• [To do]
The whole listing is to be printed again exactly.

• • • •

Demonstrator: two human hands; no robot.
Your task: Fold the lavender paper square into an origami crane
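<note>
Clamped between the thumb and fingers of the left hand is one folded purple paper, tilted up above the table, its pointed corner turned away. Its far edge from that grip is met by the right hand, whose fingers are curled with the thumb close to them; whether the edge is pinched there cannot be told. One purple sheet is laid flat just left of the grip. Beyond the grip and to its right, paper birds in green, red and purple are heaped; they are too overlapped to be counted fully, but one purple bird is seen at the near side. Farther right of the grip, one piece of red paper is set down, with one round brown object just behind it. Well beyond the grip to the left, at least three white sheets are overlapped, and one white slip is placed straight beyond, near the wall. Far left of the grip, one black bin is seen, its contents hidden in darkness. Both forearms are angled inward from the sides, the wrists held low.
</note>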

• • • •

• [Worked solution]
Demonstrator: two human hands; no robot.
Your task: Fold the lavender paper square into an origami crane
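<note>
Clamped between the thumb and fingers of the left hand is one folded purple paper, tilted up above the table, its pointed corner turned away. Its far edge from that grip is met by the right hand, whose fingers are curled with the thumb close to them; whether the edge is pinched there cannot be told. One purple sheet is laid flat just left of the grip. Beyond the grip and to its right, paper birds in green, red and purple are heaped; they are too overlapped to be counted fully, but one purple bird is seen at the near side. Farther right of the grip, one piece of red paper is set down, with one round brown object just behind it. Well beyond the grip to the left, at least three white sheets are overlapped, and one white slip is placed straight beyond, near the wall. Far left of the grip, one black bin is seen, its contents hidden in darkness. Both forearms are angled inward from the sides, the wrists held low.
</note>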

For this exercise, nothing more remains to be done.